Development of The Idea
The idea that "naturalism" undercuts its own justification was put forward by C. S. Lewis in the first edition of his book Miracles in 1947. Similar arguments were advanced by Richard Taylor in Metaphysics, Stephen Clark, Arthur Balfour, Richard Purtill and J. P. Moreland. In 2003 Victor Reppert developed a similar argument in detail in his book C.S. Lewis's Dangerous Idea, In Defense of the Argument from Reason. Contemporary philosophers who have employed a similar argument against physical determinism are James Jordan and William Hasker.

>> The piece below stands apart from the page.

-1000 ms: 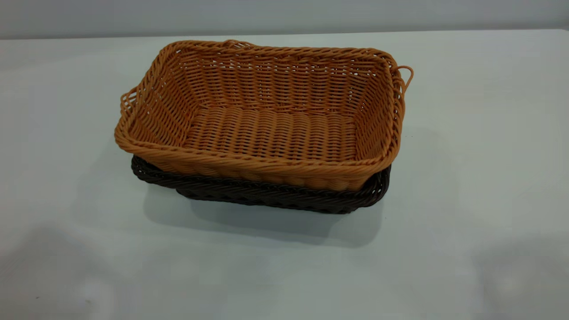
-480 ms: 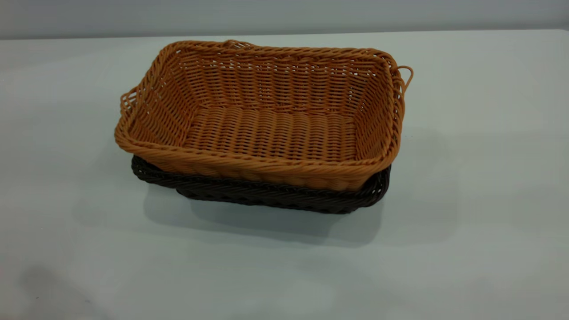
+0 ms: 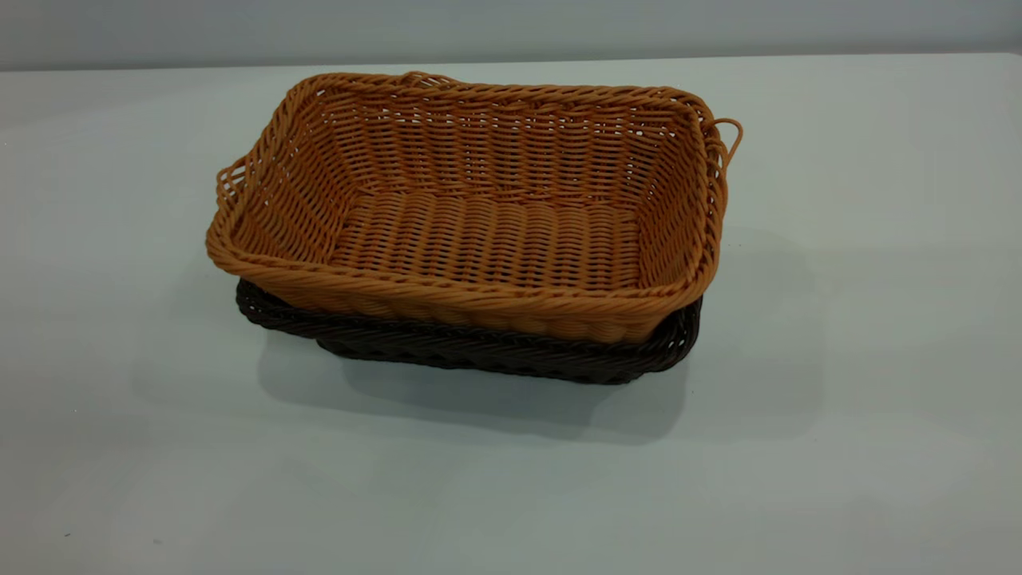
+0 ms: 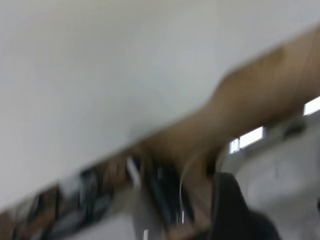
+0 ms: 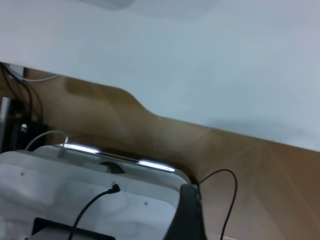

Plantinga proposed his "evolutionary argument against naturalism" in 1993. In the twelfth chapter of his book Warrant and Proper Function, Plantinga developed Lewis' idea, and constructed two formal arguments against evolutionary naturalism. He further developed the idea in an unpublished manuscript entitled "Naturalism Defeated" and in his 2000 book Warranted Christian Belief, and expanded the idea in Naturalism Defeated?, a 2002 anthology edited by James Beilby. He also responded to several objections to the argument in his essay "Reply to Beilby's Cohorts" in Beilby's anthology.
In the 2008 publication Knowledge of God Plantinga presented a formulation of the argument that solely focused on semantic epiphenomenalism instead of the former four jointly exhaustive categories.